PROBLEM TO WORK ON
The first line of the entries and each line after it, through the one that contains "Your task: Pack", are to be duplicated exactly; no picture belongs in the copy.

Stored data

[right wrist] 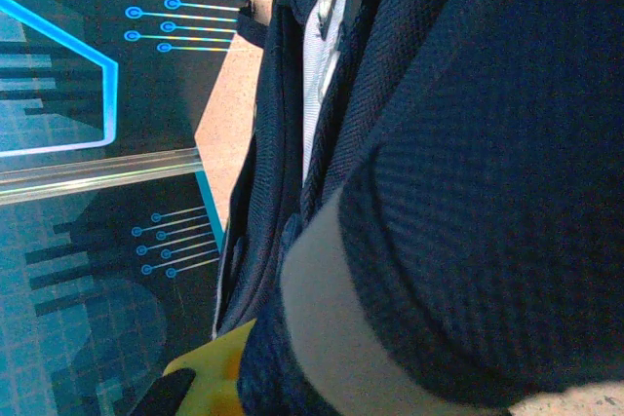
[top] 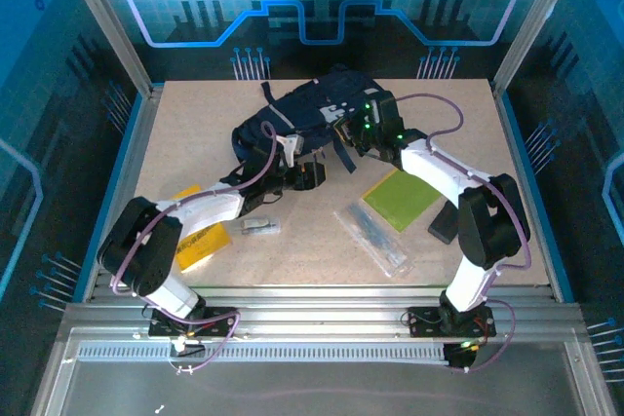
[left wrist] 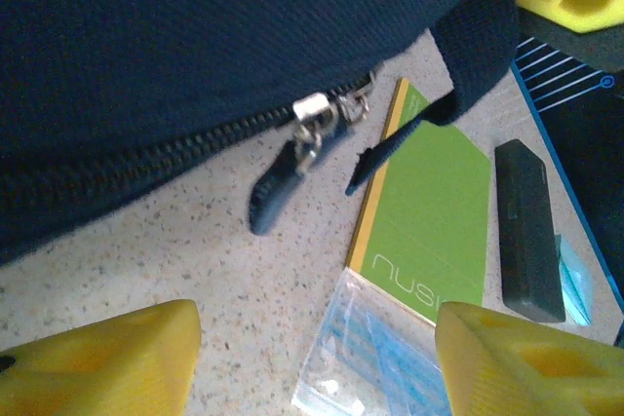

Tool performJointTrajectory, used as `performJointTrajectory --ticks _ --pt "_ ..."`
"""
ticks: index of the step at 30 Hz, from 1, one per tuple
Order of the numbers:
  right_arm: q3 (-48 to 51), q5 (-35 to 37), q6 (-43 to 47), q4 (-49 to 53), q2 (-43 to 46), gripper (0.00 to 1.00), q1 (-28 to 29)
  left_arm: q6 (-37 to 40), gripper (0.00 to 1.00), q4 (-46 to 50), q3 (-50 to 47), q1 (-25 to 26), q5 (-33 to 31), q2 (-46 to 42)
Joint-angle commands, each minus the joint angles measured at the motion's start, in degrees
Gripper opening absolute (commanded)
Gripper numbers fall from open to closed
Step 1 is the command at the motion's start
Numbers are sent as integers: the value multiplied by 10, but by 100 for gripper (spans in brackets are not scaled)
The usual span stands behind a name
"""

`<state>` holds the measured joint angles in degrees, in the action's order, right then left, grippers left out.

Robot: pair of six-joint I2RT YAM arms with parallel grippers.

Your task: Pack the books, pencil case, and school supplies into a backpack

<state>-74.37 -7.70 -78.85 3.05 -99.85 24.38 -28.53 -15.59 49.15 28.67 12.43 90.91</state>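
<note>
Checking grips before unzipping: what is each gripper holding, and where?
The right gripper is shut on backpack fabric at the side facing that arm; left gripper is open, empty.

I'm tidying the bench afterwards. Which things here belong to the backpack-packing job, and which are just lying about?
Job: navy-blue fabric backpack; bright yellow square book; yellow-green square book; long transparent plastic pencil case; small pale oblong supply.
Lying about: black oblong block, beside the yellow-green book.
</note>
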Motion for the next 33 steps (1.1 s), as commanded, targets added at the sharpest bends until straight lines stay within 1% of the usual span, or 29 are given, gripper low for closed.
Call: performJointTrajectory --ticks 1,6,11,14,18,21,24,25,28,29,31,33 --pt "-22 -38 1 -33 34 0 8 8 64 -63 23 -24 14 13" --pt "-24 -49 2 -37 36 0 8 17 63 -77 36 -36 26 28" --pt "-21 -55 -4 -45 36 0 7 22 59 -100 57 -39 61 45" --pt "-19 -62 -9 -53 35 0 7 22 55 -109 67 -39 67 59" --pt "-19 -73 -14 -59 34 0 7 20 52 -128 72 -41 65 76" --pt "-17 -73 -14 -58 38 0 5 23 47 -136 76 -42 63 83" --pt "-12 -72 -13 -57 42 0 0 35 47 -132 76 -42 46 80" --pt "-10 -72 -13 -58 44 0 -1 40 45 -131 72 -43 39 76" --pt "-5 -69 -11 -59 47 0 -5 43 35 -131 66 -50 32 69" --pt "-4 -68 -10 -58 48 0 -6 43 35 -127 64 -53 32 66" --pt "-3 -68 -10 -59 47 0 -8 45 35 -119 60 -55 29 60" --pt "0 -68 -10 -60 46 0 -10 51 39 -108 55 -55 25 54"
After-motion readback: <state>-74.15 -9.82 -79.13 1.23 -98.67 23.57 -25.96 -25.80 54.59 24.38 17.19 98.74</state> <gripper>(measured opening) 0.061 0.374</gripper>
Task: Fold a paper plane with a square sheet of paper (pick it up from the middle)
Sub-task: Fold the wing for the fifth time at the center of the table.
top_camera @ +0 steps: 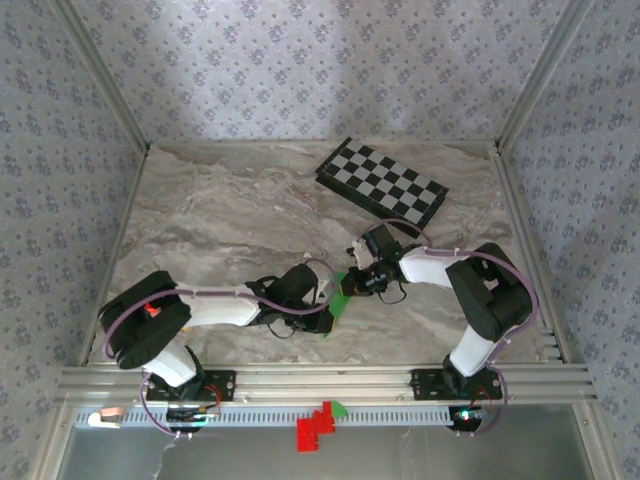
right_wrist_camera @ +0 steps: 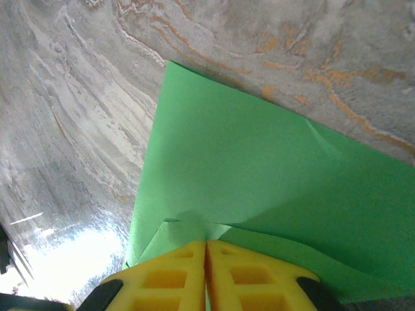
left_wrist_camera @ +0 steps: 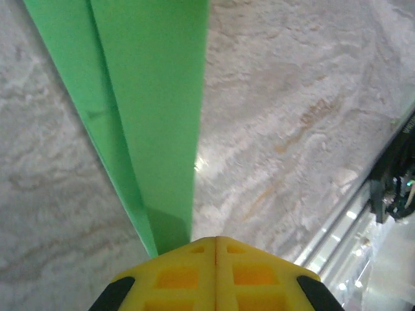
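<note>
**Folding was under way, with the dart shape not yet made**

The square sheet of paper (top_camera: 341, 292) sat between the 2 arms, close to the middle of the table's (top_camera: 230, 220) near edge. The left gripper (left_wrist_camera: 215, 241) was pinched shut on it where 2 green layers overlapped along a lengthwise crease. The right gripper (right_wrist_camera: 206, 245) was clamped on another part, beside small turned-in flaps. The early folds looked done. The pointed nose, the wings and the final creasing seemed left to do.

Bright green folded paper sheet (top_camera: 338, 297): near middle of the marble-patterned table (top_camera: 220, 220), between both grippers.
Left gripper (left_wrist_camera: 215, 241): clamped on the sheet's near-left end.
Right gripper (right_wrist_camera: 206, 245): clamped on its far-right end.
Black-and-white checkerboard (top_camera: 382, 184): far right, behind the sheet.
Red plastic block (top_camera: 315, 430): before the table's near edge.
</note>
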Motion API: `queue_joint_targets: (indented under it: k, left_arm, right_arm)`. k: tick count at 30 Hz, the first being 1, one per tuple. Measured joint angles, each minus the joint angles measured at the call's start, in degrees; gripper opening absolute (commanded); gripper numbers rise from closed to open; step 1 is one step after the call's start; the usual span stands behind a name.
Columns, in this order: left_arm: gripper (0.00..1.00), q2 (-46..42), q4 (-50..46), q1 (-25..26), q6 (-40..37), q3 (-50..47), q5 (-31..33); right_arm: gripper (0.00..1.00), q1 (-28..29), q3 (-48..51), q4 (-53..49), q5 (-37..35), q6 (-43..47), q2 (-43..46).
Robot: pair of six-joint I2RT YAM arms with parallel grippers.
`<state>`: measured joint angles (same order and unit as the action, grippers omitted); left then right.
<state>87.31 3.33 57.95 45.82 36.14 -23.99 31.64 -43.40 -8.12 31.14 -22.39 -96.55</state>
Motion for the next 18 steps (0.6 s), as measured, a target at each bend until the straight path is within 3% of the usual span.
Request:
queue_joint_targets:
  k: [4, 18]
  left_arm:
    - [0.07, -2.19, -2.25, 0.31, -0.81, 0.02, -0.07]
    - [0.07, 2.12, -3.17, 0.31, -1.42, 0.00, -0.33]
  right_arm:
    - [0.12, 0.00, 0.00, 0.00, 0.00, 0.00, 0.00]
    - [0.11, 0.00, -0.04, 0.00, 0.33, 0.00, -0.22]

TASK OUTPUT
[right wrist] 
[top] 
[left wrist] 

Tool performJointTrajectory, used as `performJointTrajectory --ticks _ --pt "_ ..."`
"""
ticks: index of the step at 30 Hz, from 1, one per tuple
Order of the numbers:
  right_arm: q3 (-48 to 51), q5 (-35 to 37), q6 (-43 to 47), q4 (-49 to 53), q2 (-43 to 46), gripper (0.00 to 1.00), q1 (-28 to 29)
  left_arm: q6 (-37 to 40), gripper (0.00 to 1.00), q4 (-46 to 50), q3 (-50 to 47), q1 (-25 to 26), q5 (-33 to 31), q2 (-46 to 42)
Joint-angle commands, each minus the joint angles measured at the motion's start, in degrees
Gripper opening absolute (commanded)
Gripper numbers fall from open to closed
Step 1 is the command at the motion's start
Numbers are sent as integers: the value multiplied by 10, but by 100 for gripper (spans in brackets are not scaled)
The usual span stands behind a name
"""

`<state>` holds the measured joint angles in degrees, in the action's order, right then left, grippers left out.

Robot: pair of six-joint I2RT YAM arms with parallel grippers.

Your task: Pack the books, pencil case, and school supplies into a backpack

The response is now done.